▶ EXERCISE BRIEF:
Return, from the data below, each line that contains the word "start".

Stored records
·····
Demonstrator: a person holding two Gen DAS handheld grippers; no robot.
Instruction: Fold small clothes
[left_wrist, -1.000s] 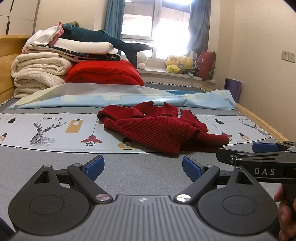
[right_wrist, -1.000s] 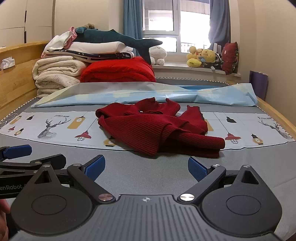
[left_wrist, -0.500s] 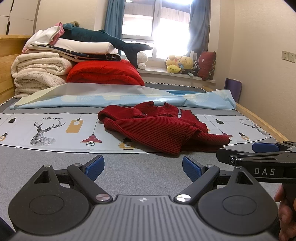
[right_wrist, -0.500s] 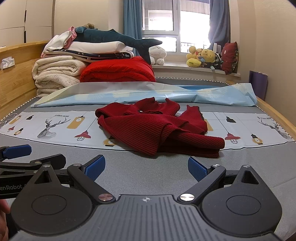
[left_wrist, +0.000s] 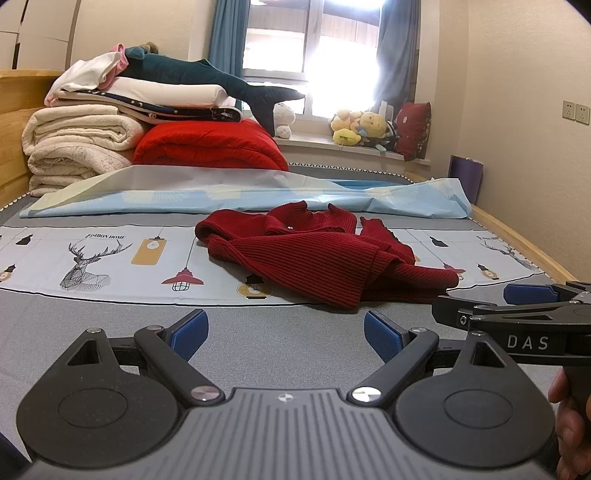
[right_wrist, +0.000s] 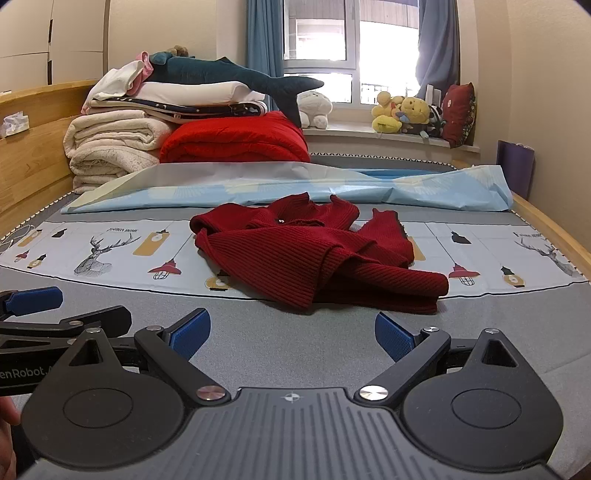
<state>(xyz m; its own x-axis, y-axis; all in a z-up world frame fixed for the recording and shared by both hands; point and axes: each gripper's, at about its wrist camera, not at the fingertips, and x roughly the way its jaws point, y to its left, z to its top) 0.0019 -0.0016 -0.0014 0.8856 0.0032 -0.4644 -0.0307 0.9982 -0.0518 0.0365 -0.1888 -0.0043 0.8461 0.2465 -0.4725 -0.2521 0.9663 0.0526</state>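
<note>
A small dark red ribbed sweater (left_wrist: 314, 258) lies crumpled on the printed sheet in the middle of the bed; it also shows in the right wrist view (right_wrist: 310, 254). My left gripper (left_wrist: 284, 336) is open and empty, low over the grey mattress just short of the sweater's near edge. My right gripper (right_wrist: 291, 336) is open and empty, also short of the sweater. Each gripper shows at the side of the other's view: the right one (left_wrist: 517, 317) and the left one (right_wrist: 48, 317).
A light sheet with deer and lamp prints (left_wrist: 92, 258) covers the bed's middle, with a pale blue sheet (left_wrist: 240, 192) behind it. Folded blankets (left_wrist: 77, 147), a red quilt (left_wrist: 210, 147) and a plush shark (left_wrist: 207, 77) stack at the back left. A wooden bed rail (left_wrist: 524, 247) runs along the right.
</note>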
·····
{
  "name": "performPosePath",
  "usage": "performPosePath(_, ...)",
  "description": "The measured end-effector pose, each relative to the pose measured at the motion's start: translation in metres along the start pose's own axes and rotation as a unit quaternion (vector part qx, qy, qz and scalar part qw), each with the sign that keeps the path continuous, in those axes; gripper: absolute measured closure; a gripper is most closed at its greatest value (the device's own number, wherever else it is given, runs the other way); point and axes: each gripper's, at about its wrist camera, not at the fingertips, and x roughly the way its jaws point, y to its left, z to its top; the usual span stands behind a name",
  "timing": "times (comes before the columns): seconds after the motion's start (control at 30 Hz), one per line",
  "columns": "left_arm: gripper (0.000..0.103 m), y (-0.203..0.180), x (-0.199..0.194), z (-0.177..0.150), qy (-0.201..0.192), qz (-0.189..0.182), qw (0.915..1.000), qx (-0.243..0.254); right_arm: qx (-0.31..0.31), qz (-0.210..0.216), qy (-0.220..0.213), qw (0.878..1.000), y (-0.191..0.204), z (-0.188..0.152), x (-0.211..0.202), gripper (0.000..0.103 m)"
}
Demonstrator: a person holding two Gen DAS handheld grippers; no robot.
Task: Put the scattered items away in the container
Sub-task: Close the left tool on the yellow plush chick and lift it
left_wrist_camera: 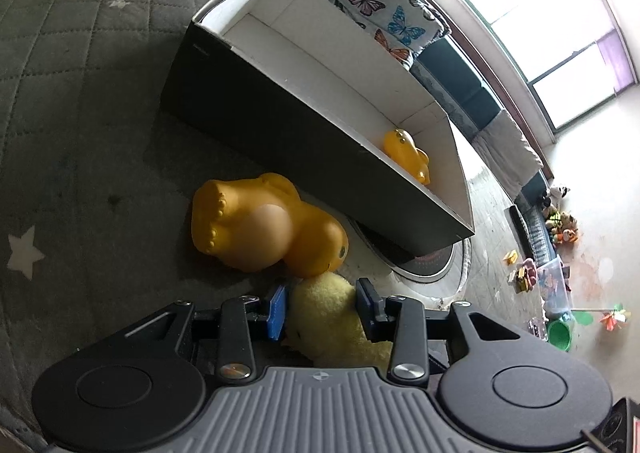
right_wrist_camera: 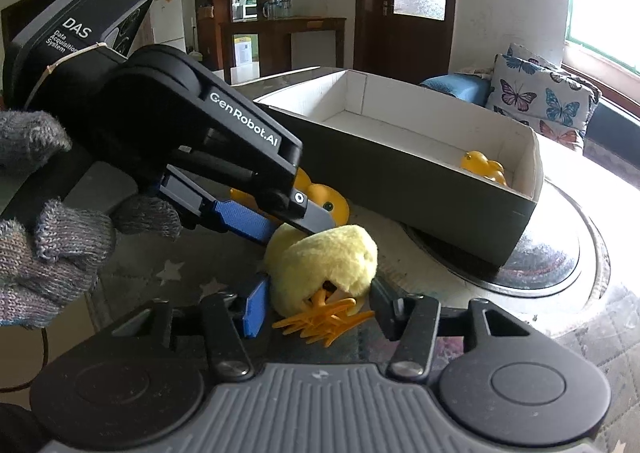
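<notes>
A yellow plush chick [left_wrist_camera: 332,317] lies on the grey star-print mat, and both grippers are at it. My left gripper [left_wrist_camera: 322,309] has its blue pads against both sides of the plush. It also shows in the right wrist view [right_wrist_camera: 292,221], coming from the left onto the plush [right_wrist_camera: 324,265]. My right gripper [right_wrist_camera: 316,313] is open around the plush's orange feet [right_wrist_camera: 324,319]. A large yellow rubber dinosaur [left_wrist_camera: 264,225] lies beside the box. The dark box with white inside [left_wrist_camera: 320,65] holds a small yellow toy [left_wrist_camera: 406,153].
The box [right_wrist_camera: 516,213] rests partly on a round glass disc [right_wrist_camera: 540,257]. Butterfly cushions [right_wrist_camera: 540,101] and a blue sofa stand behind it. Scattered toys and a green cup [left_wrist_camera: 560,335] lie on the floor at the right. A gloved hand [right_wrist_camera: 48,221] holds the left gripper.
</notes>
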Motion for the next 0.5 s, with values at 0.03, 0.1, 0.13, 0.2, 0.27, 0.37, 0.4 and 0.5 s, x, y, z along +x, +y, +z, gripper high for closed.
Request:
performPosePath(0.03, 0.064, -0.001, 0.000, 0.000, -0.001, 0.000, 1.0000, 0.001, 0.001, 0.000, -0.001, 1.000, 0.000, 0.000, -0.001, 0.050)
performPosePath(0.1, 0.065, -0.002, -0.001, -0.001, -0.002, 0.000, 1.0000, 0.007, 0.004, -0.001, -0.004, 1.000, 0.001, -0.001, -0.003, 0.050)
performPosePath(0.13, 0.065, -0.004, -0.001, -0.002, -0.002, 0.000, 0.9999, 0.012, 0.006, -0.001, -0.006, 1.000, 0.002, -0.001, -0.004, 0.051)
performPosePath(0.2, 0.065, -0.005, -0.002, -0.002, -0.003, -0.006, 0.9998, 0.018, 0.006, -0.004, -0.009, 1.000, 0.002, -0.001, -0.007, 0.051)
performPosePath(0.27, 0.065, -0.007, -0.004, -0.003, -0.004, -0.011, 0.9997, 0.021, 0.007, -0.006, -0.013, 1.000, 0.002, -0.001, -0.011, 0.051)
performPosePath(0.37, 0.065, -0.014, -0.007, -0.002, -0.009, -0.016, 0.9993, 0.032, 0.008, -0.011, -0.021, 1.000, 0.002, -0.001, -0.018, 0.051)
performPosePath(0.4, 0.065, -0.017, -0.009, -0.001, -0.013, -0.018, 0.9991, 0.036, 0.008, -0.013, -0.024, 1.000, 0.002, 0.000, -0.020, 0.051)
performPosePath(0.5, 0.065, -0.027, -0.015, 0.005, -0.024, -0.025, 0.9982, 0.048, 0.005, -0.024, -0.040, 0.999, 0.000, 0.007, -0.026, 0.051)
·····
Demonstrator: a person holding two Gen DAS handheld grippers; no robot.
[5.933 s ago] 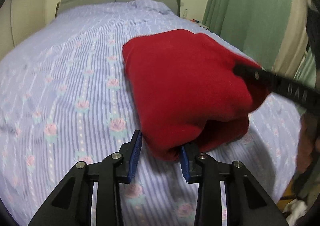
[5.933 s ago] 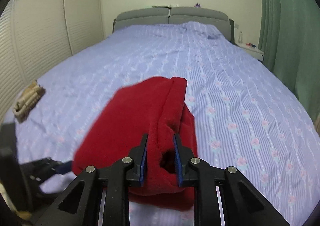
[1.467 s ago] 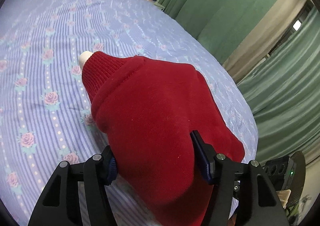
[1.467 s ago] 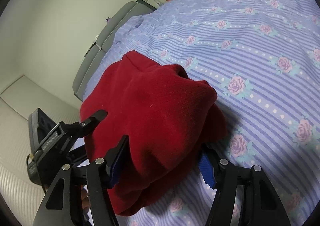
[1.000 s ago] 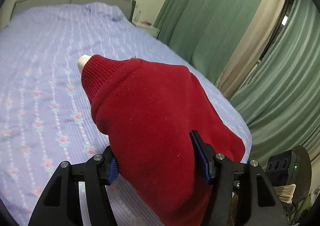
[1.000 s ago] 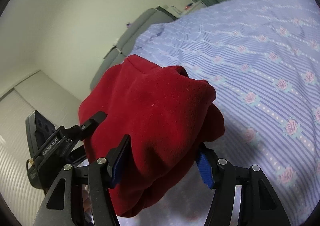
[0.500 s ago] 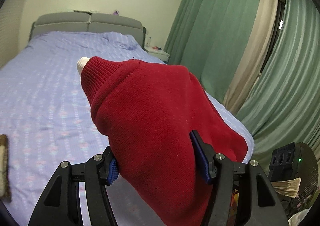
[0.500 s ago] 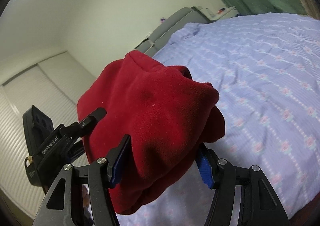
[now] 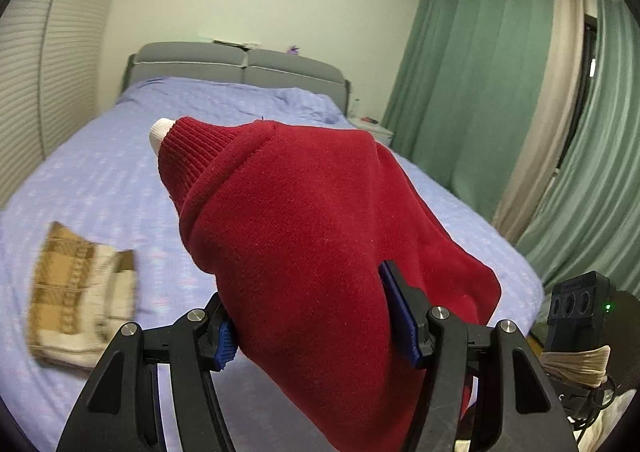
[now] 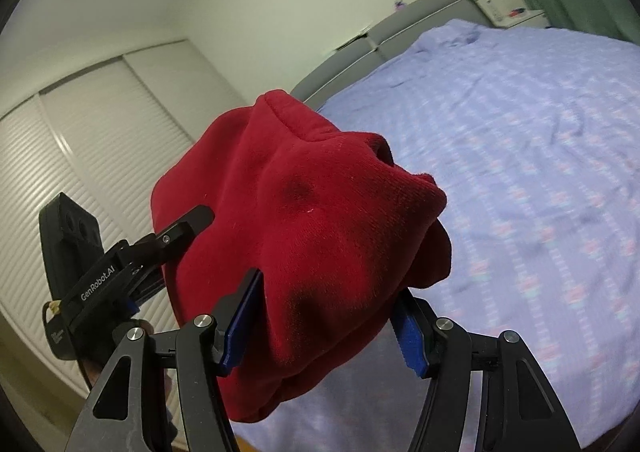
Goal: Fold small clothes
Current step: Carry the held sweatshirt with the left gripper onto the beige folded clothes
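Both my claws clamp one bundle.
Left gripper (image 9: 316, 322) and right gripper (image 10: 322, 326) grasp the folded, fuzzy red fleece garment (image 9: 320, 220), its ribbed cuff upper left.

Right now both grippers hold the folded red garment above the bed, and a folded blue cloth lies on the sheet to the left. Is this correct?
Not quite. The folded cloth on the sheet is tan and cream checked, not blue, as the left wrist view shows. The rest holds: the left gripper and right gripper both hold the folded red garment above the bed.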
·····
▶ EXERCISE RESULT:
  "description": "The measured end-effector pose, each relative to the pose measured at the motion's start: translation in metres along the start pose's own axes and rotation as a unit quaternion (vector part qx, qy, qz and scalar part qw), each with the sign that keeps the path continuous, in those axes; gripper: absolute measured closure; a gripper is most closed at its greatest value (the device's own number, wherever else it is given, runs the other way); point and axes: each gripper's, at about its wrist camera, not at the fingertips, and x roughly the way its jaws point, y to its left, z to its top; the usual span stands behind a name",
  "timing": "times (comes before the columns): seconds after the motion's start (control at 30 Hz), one per line",

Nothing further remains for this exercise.